> ACTION ITEM: Send back all the data below, exactly as given.

> THE DATA:
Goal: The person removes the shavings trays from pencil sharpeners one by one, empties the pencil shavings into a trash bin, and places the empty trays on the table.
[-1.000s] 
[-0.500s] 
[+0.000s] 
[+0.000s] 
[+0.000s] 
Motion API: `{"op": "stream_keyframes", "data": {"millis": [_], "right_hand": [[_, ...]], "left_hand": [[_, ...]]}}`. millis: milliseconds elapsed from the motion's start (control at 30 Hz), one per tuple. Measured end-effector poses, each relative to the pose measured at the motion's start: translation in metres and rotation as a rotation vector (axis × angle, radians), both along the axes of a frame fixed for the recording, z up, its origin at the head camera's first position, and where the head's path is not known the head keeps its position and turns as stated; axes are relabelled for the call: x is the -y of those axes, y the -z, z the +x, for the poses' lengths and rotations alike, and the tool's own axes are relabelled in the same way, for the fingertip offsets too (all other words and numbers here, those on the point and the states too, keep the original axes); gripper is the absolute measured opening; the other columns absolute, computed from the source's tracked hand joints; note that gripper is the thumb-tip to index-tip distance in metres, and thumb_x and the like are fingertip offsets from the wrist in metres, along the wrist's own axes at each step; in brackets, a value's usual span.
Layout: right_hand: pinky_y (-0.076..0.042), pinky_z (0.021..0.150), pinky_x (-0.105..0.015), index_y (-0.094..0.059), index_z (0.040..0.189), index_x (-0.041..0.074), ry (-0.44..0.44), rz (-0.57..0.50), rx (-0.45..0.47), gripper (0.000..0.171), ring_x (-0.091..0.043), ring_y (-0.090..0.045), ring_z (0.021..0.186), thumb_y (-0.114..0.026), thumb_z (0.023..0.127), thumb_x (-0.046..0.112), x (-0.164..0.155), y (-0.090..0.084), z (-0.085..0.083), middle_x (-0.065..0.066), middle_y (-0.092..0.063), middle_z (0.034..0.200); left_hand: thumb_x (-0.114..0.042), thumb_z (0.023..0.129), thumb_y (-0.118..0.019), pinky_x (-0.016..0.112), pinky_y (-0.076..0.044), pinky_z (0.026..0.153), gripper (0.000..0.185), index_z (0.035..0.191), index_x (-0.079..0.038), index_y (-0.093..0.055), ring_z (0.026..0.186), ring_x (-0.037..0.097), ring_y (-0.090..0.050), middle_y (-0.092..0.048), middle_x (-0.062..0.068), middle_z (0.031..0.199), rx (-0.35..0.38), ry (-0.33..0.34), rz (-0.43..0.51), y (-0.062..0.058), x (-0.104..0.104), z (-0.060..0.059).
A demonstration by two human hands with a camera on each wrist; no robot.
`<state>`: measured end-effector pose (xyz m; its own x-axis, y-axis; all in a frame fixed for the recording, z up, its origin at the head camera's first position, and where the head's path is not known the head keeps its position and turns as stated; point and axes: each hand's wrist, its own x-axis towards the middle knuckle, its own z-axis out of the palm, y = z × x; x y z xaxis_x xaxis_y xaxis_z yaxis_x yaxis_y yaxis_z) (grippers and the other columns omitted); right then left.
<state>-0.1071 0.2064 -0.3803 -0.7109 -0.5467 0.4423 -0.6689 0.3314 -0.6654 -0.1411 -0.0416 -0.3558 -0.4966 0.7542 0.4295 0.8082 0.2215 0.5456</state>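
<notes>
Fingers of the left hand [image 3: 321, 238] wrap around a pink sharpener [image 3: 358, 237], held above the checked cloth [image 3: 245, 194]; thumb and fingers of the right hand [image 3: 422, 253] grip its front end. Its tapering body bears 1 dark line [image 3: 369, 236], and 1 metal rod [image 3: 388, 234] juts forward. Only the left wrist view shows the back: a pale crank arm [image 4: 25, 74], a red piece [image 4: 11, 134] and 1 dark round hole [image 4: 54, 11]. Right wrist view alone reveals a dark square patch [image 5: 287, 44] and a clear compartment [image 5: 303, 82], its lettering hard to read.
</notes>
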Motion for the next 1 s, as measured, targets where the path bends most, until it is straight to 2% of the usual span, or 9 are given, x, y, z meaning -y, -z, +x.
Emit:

> SOLUTION BELOW:
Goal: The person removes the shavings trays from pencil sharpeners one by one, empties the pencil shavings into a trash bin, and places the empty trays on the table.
[-1.000s] 
[-0.500s] 
[+0.000s] 
[+0.000s] 
[+0.000s] 
Motion API: `{"op": "stream_keyframes", "data": {"millis": [_], "right_hand": [[_, ...]], "left_hand": [[_, ...]]}}`. millis: milliseconds elapsed from the motion's start (control at 30 Hz), one per tuple. Measured end-effector poses, each relative to the pose measured at the motion's start: translation in metres and rotation as a rotation vector (axis × angle, radians), both along the axes of a frame fixed for the recording, z up, its origin at the head camera's first position, and where the head's path is not known the head keeps its position and turns as stated; axes are relabelled for the call: x is the -y of those axes, y the -z, z the +x, for the poses' lengths and rotations alike, and the tool's own axes are relabelled in the same way, for the fingertip offsets too (all other words and numbers here, those on the point and the states too, keep the original axes); gripper is the absolute measured opening; the other columns absolute, computed from the source's tracked hand joints; note that gripper is the thumb-tip to index-tip distance in metres, and thumb_x and the like are fingertip offsets from the wrist in metres, along the wrist's own axes at each step; in brackets, a value's usual span.
Layout: right_hand: pinky_y (-0.076..0.042), pinky_z (0.021..0.150), pinky_x (-0.105..0.015), index_y (-0.094..0.059), index_z (0.040..0.189), index_x (-0.041..0.074), ry (-0.44..0.44), rz (-0.57..0.50), rx (-0.45..0.47), gripper (0.000..0.171), ring_x (-0.091..0.043), ring_y (-0.090..0.045), ring_z (0.021..0.186), thumb_y (-0.114..0.026), thumb_z (0.023..0.127), thumb_x (-0.046..0.112), x (-0.164..0.155), y (-0.090..0.084), z (-0.085..0.083), middle_x (-0.065..0.066), middle_y (-0.092..0.063), middle_z (0.034..0.200); left_hand: thumb_x (-0.114..0.042), thumb_z (0.023..0.129), thumb_y (-0.118..0.019), pinky_x (-0.016..0.112), pinky_y (-0.076..0.044), pinky_z (0.026..0.153), gripper (0.000..0.185), index_z (0.035..0.191), index_x (-0.079..0.038), index_y (-0.093..0.055), ring_z (0.026..0.186), ring_x (-0.037..0.097), ring_y (-0.090..0.050), middle_y (-0.092..0.048), middle_x (-0.062..0.068), middle_z (0.031..0.199), rx (-0.35..0.38), ry (-0.33..0.34), rz (-0.43..0.51), y (-0.062..0.058), x (-0.104..0.104), z (-0.060..0.059).
A demonstration by two human hands with a camera on each wrist; no robot.
`<state>`: measured end-effector pose (xyz m; its own x-axis, y-axis; all in a frame fixed for the recording, z up, its origin at the head camera's first position, and where the head's path is not known the head keeps its position and turns as stated; point and axes: each hand's wrist, its own x-axis towards the middle knuckle, its own z-axis out of the palm, y = z × x; x y z xaxis_x xaxis_y xaxis_z yaxis_x yaxis_y yaxis_z) (grippers and the other columns omitted); right then left.
<state>-0.1071 0.2064 -0.3803 -0.7109 -0.5467 0.4423 -0.6689 0.3314 -0.6654 -0.1411 -0.0416 -0.3558 -0.4966 0.7542 0.4295 0.8082 0.2215 0.5456</state>
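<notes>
Fingers of the left hand [image 3: 321, 238] wrap around a pink sharpener [image 3: 358, 237], held above the checked cloth [image 3: 245, 194]; thumb and fingers of the right hand [image 3: 422, 253] grip its front end. Its tapering body bears 1 dark line [image 3: 369, 236], and 1 metal rod [image 3: 388, 234] juts forward. Only the left wrist view shows the back: a pale crank arm [image 4: 25, 74], a red piece [image 4: 11, 134] and 1 dark round hole [image 4: 54, 11]. Right wrist view alone reveals a dark square patch [image 5: 287, 44] and a clear compartment [image 5: 303, 82], its lettering hard to read.
</notes>
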Motion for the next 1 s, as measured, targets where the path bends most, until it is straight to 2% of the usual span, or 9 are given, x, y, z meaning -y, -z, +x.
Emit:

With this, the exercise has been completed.